==== The data ====

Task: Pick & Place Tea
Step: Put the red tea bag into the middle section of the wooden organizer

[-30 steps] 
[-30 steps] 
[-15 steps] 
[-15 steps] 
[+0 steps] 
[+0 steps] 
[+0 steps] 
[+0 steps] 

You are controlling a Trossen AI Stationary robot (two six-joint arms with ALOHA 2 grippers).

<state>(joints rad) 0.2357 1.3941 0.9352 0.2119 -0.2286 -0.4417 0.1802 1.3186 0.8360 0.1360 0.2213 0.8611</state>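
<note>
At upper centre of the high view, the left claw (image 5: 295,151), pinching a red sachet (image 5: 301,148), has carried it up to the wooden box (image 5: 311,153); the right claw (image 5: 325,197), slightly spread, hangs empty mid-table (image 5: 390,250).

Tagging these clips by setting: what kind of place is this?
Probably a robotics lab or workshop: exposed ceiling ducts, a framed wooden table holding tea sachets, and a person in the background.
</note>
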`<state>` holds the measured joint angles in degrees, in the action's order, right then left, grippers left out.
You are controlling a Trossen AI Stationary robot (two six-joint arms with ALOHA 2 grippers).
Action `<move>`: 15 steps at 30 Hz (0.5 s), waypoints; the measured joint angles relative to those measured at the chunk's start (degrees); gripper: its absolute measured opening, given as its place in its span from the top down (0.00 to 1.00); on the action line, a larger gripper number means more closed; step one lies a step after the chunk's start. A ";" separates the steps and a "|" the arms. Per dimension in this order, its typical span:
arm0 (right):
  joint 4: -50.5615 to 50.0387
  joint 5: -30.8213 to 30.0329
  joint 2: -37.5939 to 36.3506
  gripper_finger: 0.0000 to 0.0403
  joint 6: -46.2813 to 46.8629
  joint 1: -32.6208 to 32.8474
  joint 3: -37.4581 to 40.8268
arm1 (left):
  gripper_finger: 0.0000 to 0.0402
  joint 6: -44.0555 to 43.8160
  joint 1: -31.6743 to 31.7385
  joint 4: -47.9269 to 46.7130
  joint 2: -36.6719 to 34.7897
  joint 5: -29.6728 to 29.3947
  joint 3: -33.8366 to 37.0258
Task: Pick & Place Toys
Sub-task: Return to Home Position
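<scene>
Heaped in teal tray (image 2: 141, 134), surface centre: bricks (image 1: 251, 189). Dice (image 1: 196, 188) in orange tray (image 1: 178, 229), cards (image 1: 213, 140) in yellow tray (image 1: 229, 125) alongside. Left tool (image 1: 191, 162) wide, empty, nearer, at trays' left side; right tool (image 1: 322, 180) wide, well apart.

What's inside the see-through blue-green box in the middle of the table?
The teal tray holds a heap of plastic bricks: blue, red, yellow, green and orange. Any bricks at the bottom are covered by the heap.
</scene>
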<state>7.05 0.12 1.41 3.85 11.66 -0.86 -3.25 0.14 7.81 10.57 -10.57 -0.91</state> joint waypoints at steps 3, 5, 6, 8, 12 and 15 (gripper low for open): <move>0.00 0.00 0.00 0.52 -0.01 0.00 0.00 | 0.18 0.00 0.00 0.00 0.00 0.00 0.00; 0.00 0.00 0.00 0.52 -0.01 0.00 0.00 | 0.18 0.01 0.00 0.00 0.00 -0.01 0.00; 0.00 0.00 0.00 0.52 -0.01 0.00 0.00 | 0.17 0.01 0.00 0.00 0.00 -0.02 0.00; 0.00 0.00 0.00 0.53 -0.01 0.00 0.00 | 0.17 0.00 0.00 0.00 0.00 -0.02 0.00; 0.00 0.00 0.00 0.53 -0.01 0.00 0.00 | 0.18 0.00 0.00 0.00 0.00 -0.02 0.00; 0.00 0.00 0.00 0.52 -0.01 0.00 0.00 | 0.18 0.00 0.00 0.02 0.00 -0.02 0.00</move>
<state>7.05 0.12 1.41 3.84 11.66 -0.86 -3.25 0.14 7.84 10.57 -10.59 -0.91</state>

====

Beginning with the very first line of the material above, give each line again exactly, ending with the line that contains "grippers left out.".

Task: Pick & Place Tea
Step: Put the red tea bag into the middle section of the wooden organizer

[-30 steps] 
[-30 steps] 
[-15 steps] 
[-15 steps] 
[+0 steps] 
[+0 steps] 
[+0 steps] 
[+0 steps] 

You are controlling a Trossen AI Stationary robot (two six-joint arms with ALOHA 2 grippers).

<state>(joints rad) 0.2357 1.3941 0.9352 0.2119 -0.2286 -0.4417 0.1802 1.3186 0.8360 0.1360 0.2213 0.8611</state>
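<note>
At upper centre of the high view, the left claw (image 5: 295,151), pinching a red sachet (image 5: 301,148), has carried it up to the wooden box (image 5: 311,153); the right claw (image 5: 325,197), slightly spread, hangs empty mid-table (image 5: 390,250).

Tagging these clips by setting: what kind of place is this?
Probably a robotics lab or workshop: exposed ceiling ducts, a framed wooden table holding tea sachets, and a person in the background.
</note>
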`<state>` holds the measured joint angles in degrees, in the action's order, right then left, grippers left out.

This answer has been written out in full.